When to get screening done? A commonly asked question on screening is how often one should have cervical cancer screening. This decision is best made by you and your doctor. Listed below are scenarios basis the age groups, one might need to consider: –
If You fall between 21 to 29 Years age bracket – You should get Pap tests at age 21. If your Pap test result is normal, your physician may tell you that you can wait three years until your next Pap test.
If You fall between 30 to 65 Years age bracket – You must discuss with your physician about the various testing options and the one that suits you best: —
- A Pap test only – If your result is normal, your doctor may suggest three years wait until your next Pap test.
- An HPV test only – If your result is normal, your doctor may suggest five years wait until your next screening test.
- Co-testing- This involves an HPV test along with the Pap test. If both of your results are normal, your doctor may tell you that you can wait five years until your next screening test.
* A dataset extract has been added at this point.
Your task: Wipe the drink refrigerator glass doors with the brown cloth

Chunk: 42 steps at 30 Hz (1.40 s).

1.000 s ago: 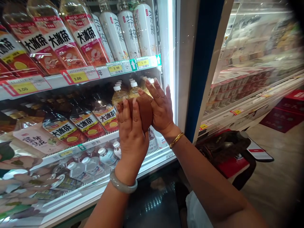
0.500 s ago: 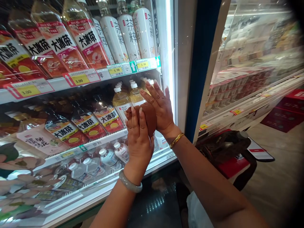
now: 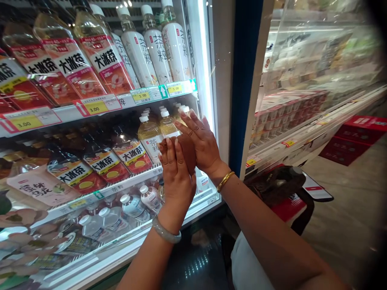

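Along the upper left of the frame a shelf point(image 3: 69, 113) carries tilted tea bottles point(image 3: 65, 66) with red labels, and yellow price tags point(image 3: 95, 107) sit on its front edge. Right of them, near the top centre, stand white bottles point(image 3: 155, 46) with dark lettering. One shelf lower, left of centre, darker red-labelled bottles point(image 3: 104, 159) lie tilted, and small clear bottles point(image 3: 133, 205) lie on the bottom shelf beneath them. At the centre of the frame the left hand point(image 3: 177, 177), with a pale bangle point(image 3: 166, 234) on its wrist, is held flat with fingers straight and together, pressing against a brown cloth point(image 3: 186, 151). The cloth is sandwiched between both hands, in front of the yellow bottles point(image 3: 151, 131) with white caps on the middle shelf; whether it touches the cooler's glass cannot be told. The right hand point(image 3: 204, 143), just right of the cloth, is spread flat with fingers extended, its palm against the cloth's other side; a gold bangle point(image 3: 225, 181) circles its wrist. Neither hand curls into a grip: both are flat, clamping the cloth by pressure. Right of the hands runs the cooler's white and blue frame point(image 3: 242, 80). At lower right of centre sits a dark bag point(image 3: 276, 185) on something red, and further right an open chiller point(image 3: 317, 104) holds rows of red-and-white packs.
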Tool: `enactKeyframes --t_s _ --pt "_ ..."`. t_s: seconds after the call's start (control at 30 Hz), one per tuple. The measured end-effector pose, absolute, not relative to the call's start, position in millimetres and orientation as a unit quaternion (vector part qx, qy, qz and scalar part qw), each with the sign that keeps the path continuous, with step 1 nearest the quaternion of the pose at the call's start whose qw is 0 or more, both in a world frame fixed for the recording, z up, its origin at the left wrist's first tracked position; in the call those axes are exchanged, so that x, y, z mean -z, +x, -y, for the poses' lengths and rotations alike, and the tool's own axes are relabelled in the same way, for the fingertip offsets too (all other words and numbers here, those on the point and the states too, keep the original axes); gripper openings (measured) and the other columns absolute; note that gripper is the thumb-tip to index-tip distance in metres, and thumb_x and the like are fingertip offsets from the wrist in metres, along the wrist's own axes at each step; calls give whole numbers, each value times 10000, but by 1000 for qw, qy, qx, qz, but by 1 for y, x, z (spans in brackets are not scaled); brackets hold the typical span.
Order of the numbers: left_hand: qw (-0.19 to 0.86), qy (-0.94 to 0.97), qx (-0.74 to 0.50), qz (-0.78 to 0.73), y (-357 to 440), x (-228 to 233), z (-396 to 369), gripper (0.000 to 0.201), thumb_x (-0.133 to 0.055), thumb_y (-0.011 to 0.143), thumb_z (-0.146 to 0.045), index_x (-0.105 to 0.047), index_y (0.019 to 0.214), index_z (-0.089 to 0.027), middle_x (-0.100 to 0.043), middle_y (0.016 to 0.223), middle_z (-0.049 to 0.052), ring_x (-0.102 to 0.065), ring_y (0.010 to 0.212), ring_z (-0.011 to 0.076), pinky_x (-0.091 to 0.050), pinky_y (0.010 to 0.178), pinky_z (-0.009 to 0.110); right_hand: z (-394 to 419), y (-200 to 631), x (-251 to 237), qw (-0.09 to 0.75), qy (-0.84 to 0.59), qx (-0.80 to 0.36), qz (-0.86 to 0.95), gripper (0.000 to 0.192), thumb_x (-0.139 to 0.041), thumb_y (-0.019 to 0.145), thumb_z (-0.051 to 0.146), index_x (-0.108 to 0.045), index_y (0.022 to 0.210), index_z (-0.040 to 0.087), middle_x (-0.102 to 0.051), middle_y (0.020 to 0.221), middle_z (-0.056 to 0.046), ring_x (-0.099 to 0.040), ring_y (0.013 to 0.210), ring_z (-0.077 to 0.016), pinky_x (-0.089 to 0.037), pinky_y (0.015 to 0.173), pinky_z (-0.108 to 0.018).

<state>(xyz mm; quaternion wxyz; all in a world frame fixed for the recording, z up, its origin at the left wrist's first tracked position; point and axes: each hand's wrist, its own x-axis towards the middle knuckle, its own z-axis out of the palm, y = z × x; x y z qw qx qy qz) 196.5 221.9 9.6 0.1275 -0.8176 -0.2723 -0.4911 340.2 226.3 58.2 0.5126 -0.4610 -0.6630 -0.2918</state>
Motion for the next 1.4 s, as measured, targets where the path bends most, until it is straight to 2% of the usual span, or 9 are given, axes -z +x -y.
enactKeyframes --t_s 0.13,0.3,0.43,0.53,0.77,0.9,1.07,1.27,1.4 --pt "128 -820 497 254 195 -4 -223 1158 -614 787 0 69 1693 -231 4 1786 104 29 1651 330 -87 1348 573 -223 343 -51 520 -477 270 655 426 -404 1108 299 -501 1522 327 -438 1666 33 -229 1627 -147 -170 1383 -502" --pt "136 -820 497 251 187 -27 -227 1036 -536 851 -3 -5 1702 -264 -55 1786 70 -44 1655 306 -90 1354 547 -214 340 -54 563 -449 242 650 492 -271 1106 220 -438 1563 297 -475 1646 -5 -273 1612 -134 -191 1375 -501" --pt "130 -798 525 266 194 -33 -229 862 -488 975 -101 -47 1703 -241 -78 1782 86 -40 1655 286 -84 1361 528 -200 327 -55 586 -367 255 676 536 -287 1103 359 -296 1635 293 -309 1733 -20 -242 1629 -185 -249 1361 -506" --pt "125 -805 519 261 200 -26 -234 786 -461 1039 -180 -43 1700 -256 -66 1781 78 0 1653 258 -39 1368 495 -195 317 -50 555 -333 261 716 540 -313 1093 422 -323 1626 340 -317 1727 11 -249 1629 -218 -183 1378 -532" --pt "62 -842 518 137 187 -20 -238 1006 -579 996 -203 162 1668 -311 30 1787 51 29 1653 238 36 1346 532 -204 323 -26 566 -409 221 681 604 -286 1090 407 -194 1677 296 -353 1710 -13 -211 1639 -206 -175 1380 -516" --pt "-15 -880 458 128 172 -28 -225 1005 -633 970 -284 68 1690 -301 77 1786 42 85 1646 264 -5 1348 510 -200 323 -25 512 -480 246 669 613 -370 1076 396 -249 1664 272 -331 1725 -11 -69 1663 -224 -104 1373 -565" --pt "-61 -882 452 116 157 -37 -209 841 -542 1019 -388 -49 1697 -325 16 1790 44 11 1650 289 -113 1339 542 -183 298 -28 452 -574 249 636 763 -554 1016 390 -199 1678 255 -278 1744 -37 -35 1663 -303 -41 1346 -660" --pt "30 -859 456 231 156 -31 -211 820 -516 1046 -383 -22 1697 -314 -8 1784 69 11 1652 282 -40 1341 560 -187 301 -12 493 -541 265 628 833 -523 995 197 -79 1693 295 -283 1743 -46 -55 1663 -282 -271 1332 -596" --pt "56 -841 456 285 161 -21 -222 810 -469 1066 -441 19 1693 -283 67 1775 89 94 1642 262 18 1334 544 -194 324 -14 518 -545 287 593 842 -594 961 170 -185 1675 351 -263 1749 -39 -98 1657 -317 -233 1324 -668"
It is important to note here that pap smear test is not a helpful screening test for cervical cancer in women younger than 21 years or women who have had a total hysterectomy (surgery to remove the uterus and cervix) for a condition that is not cancer. It is also not effective in women who are aged 65 years or older and have had a Pap test result that shows no abnormal cells. It is very likely that these women will have abnormal Pap test results in the future.
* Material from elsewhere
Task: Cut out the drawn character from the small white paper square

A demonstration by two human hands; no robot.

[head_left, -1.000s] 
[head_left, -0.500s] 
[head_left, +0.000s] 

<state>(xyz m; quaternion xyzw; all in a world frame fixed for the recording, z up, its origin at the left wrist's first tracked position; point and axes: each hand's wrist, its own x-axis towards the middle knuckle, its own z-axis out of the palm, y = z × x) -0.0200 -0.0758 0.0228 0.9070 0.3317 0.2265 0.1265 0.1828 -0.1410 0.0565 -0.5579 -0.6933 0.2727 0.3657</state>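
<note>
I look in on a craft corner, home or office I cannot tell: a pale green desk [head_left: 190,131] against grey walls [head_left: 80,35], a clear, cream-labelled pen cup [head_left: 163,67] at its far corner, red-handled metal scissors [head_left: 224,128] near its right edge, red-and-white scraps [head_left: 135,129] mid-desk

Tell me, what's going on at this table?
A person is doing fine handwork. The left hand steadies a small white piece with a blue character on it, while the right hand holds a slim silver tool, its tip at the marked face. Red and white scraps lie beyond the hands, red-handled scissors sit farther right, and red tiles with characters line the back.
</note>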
How to Prepare for Your Pap or HPV Test You must avoid scheduling the test during your period. If you are going to have a test in the next two days— • Avoid rinsing the vagina with water or another fluid. • Do not use tampon. • Refrain from having sex. • Do not use any birth control foam, cream, or jelly. • Do not use a medicine or apply any kind of cream in your vagina.
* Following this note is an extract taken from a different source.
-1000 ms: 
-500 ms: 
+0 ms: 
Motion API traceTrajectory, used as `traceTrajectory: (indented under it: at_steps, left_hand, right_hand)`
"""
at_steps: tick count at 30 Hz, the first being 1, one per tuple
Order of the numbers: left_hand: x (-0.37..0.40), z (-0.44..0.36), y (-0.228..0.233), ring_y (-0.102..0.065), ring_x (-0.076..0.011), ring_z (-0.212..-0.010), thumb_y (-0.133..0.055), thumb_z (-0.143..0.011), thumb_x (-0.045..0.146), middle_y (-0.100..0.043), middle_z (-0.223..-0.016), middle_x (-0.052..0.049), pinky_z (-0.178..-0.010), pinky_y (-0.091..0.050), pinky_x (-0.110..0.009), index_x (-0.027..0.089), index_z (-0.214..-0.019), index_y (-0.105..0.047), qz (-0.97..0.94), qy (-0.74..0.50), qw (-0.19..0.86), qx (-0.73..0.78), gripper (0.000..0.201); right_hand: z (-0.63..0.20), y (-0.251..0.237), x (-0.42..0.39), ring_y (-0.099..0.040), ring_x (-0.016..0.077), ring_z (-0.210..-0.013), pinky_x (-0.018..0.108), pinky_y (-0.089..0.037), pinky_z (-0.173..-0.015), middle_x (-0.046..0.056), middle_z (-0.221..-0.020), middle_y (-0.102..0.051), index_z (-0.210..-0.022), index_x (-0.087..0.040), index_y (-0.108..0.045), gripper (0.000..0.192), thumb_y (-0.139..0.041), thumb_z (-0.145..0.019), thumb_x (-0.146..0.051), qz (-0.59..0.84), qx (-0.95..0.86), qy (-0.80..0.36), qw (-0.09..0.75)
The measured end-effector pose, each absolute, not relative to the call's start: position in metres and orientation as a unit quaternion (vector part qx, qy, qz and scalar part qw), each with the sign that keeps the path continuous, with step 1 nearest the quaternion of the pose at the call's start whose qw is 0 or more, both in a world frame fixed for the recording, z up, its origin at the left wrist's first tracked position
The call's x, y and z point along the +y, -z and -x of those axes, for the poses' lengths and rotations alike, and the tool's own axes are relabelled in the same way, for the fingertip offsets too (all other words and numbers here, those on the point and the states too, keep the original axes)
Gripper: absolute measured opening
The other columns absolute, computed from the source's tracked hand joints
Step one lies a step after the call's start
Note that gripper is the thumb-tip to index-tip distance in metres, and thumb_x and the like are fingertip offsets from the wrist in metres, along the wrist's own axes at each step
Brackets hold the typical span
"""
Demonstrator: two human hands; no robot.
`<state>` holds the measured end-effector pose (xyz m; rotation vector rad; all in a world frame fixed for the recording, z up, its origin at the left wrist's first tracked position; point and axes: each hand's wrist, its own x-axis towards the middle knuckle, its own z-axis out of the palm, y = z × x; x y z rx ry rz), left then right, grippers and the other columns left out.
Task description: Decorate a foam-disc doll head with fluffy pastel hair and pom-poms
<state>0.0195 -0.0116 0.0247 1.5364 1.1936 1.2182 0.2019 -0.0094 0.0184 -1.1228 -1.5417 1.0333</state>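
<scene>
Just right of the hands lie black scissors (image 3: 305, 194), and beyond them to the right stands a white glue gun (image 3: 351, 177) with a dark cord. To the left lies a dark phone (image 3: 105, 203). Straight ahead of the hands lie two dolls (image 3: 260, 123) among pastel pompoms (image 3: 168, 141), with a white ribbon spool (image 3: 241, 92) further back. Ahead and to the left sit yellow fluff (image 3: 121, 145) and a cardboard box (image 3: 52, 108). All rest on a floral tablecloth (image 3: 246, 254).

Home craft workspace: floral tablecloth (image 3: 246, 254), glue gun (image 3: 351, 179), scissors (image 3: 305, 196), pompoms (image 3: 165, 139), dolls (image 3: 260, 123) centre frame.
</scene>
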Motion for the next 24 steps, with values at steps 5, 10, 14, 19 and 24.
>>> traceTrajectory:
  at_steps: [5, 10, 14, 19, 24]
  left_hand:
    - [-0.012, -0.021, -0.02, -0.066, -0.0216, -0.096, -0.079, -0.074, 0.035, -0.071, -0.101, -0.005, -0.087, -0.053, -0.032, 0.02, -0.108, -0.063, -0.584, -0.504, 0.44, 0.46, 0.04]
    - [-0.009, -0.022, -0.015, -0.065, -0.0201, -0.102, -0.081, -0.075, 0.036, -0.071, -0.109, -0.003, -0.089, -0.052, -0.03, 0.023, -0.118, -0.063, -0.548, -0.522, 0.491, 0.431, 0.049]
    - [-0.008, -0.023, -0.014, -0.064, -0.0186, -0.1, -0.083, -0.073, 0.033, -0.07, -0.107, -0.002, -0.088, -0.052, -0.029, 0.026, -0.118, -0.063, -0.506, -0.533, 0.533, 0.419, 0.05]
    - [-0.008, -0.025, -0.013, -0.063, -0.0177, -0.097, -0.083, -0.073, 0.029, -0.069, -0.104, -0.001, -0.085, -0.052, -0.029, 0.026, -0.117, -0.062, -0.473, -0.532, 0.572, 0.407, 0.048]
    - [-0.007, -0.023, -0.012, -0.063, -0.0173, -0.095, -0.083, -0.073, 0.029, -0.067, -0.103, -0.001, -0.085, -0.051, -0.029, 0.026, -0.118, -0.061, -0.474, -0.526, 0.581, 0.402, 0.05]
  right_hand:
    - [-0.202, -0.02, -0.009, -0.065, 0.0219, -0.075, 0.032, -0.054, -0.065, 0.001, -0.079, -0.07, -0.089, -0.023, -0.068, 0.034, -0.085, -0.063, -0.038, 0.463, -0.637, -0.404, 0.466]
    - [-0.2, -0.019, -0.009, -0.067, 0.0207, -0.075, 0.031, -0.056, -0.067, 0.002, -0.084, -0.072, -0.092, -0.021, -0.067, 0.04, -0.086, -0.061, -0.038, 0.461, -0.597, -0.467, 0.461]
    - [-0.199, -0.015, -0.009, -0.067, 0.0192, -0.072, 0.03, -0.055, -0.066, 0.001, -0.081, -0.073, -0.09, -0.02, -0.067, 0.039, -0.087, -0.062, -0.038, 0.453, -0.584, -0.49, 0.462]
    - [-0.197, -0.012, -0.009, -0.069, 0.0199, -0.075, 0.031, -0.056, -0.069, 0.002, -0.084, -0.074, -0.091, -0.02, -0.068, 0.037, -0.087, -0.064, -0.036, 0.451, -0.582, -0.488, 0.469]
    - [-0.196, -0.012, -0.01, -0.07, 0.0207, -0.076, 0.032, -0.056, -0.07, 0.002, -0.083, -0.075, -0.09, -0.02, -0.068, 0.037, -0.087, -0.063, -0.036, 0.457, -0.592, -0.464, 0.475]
Test Results Waiting for your test results might be a bit difficult, but there are chances that it can take as long as three weeks to receive your test results. During this time fill yourself with positive thoughts and make yourself busy with things you love the most. In case, your test shows that something is not right, your doctor will contact you and figure out how best to follow up. There could be many reasons as to why test results might not be normal. It usually does not mean you have cancer. In Case your test results appear abnormal, do not panic, and retain your calm as it has been found that many women have abnormal cervical cancer screening results. An abnormal result does not always explain the possibility of cancer. Many a times, cervical cell changes go back to a normal state on their own and in case they do not, it often takes several years for even high-grade changes to become cancer. Go for an additional testing in case you have an abnormal screening test result and analyse your reports for the presence of high-grade changes or the presence of cancer. Sometimes, only repeat testing is needed. In other cases, colposcopy and cervical biopsy may be recommended to find out how severe the changes really are. If results of follow-up tests indicate high-grade changes, you may need treatment to remove the abnormal cells. In most scenarios, a planned treatment approach ensures prevention of cervical cancer from spreading further. It is important to discuss with your doctor right away and learn more about your test results and see if any treatment action is required. If your test results are normal, your chance of getting cervical cancer in the next few years is low. Your doctor may tell you that you can wait several years for your next screening test. But you should still go to the doctor regularly for a check-up.
After cervical cancer has been diagnosed, tests are done to find out if cancer cells have spread within the cervix or to other parts of the body. The process used to find out if cancer has spread within the cervix or to other parts of the body is called staging. The information gathered from the staging process determines the stage of the disease. It is important to know the stage in order to plan treatment.